### [TASK TO COMPLETE]
Please retype the material beneath this task exactly, starting with its first line and finishing with the line containing "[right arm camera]".
PROVIDED DATA START
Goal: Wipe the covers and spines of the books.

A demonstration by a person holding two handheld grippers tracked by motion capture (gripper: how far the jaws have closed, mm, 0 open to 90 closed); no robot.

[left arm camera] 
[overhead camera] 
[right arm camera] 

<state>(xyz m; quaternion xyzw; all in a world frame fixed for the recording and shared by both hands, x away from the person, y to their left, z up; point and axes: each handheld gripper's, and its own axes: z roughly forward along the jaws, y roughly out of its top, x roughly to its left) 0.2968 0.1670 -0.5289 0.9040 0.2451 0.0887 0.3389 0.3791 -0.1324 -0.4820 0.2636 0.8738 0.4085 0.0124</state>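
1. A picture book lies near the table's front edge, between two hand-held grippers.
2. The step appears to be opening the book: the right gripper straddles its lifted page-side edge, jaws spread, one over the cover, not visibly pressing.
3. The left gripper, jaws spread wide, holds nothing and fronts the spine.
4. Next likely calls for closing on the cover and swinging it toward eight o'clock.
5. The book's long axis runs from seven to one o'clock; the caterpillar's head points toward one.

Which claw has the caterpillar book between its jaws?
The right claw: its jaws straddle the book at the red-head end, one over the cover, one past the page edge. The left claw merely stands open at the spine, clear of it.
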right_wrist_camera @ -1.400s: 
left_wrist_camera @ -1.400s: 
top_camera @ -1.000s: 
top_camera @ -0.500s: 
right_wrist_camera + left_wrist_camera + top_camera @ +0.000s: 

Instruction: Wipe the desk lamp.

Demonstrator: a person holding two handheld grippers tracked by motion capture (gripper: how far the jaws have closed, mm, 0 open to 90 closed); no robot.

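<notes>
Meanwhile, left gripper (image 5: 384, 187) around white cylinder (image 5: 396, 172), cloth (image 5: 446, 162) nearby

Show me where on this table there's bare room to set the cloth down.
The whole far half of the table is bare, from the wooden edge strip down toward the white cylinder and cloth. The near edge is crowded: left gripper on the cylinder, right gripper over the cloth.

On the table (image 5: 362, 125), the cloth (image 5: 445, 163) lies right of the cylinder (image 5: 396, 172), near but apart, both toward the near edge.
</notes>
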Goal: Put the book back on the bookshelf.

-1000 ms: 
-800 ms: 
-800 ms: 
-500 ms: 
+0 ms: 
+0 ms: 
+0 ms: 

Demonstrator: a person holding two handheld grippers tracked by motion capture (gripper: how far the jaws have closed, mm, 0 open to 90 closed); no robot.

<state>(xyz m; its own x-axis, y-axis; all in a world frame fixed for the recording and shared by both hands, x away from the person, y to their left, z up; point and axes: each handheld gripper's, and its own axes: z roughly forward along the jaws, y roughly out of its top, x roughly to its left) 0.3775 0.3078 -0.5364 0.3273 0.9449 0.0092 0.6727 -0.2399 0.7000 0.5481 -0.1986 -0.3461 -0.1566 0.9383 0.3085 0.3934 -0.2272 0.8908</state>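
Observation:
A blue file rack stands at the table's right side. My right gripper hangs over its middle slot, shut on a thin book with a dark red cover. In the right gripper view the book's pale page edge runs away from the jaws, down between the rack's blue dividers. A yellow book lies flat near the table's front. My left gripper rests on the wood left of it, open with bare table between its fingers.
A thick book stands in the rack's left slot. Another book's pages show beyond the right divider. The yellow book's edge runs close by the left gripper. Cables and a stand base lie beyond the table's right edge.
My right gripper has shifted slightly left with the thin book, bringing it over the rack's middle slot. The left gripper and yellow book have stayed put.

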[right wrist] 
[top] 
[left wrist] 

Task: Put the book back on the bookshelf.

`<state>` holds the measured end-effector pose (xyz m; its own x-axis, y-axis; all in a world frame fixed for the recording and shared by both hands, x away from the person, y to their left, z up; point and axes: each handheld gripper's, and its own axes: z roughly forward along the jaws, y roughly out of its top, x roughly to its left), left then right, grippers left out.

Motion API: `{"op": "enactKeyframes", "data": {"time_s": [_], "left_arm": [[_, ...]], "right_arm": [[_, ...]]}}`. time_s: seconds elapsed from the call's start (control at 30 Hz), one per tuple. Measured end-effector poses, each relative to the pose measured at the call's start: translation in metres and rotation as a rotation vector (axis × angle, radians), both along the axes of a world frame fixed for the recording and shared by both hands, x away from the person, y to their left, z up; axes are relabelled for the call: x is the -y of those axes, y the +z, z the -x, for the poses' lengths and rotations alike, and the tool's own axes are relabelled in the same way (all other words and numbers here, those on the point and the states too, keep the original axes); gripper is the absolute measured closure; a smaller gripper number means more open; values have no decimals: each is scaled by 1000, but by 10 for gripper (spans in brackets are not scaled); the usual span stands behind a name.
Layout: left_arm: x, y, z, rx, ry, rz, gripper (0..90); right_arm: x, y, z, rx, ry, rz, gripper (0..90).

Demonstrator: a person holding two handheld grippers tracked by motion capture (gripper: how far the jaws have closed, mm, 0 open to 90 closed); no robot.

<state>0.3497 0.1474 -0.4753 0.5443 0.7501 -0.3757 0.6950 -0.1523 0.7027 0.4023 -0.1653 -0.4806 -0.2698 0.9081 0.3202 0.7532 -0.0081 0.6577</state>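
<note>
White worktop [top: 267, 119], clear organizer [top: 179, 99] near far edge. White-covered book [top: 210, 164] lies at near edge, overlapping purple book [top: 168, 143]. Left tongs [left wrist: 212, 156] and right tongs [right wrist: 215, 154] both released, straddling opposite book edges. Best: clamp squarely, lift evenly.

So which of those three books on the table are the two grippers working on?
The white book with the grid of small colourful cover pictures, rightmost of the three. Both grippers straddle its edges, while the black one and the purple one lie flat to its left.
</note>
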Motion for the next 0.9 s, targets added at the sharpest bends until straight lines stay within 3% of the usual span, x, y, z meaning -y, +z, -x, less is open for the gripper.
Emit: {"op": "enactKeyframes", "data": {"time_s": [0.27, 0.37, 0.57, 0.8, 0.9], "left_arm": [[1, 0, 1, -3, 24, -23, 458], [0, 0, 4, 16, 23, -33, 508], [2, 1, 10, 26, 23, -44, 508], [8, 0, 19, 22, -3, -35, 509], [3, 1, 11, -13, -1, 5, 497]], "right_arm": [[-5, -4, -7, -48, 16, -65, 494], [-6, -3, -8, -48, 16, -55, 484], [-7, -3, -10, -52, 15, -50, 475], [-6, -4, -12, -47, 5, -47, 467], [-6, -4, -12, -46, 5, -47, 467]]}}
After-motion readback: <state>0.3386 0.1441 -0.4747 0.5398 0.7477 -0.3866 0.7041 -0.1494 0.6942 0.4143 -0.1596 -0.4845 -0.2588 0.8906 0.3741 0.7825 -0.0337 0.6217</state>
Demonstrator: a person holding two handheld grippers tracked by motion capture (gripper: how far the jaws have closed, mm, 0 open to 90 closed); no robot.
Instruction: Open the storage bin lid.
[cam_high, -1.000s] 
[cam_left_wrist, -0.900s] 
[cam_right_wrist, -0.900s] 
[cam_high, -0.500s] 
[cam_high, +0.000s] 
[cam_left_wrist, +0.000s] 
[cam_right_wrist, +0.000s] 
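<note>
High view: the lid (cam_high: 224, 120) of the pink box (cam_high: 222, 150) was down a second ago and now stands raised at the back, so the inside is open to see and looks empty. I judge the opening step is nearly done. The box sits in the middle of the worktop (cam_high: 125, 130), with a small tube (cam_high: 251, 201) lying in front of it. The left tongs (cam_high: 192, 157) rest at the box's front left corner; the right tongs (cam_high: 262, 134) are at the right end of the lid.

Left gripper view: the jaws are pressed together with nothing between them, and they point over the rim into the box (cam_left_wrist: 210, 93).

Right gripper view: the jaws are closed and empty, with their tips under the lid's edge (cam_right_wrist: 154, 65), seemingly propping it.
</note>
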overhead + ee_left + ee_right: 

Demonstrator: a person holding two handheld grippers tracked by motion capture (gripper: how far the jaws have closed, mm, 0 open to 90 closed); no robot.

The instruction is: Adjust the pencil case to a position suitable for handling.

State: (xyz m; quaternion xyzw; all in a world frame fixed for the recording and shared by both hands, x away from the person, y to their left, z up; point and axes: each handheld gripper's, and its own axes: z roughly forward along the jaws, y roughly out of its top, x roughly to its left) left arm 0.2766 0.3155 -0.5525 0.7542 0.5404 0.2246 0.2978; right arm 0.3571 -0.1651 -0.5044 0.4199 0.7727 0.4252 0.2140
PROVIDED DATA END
### [SOLUTION FOR THIS TASK]
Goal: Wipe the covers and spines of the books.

A demonstration by a person holding two handheld grippers tracked by motion capture (gripper: how far the jaws have closed, mm, 0 open to 90 closed); no robot.

[left arm camera] 
[overhead camera] 
[right arm camera] 

Now the output is complete.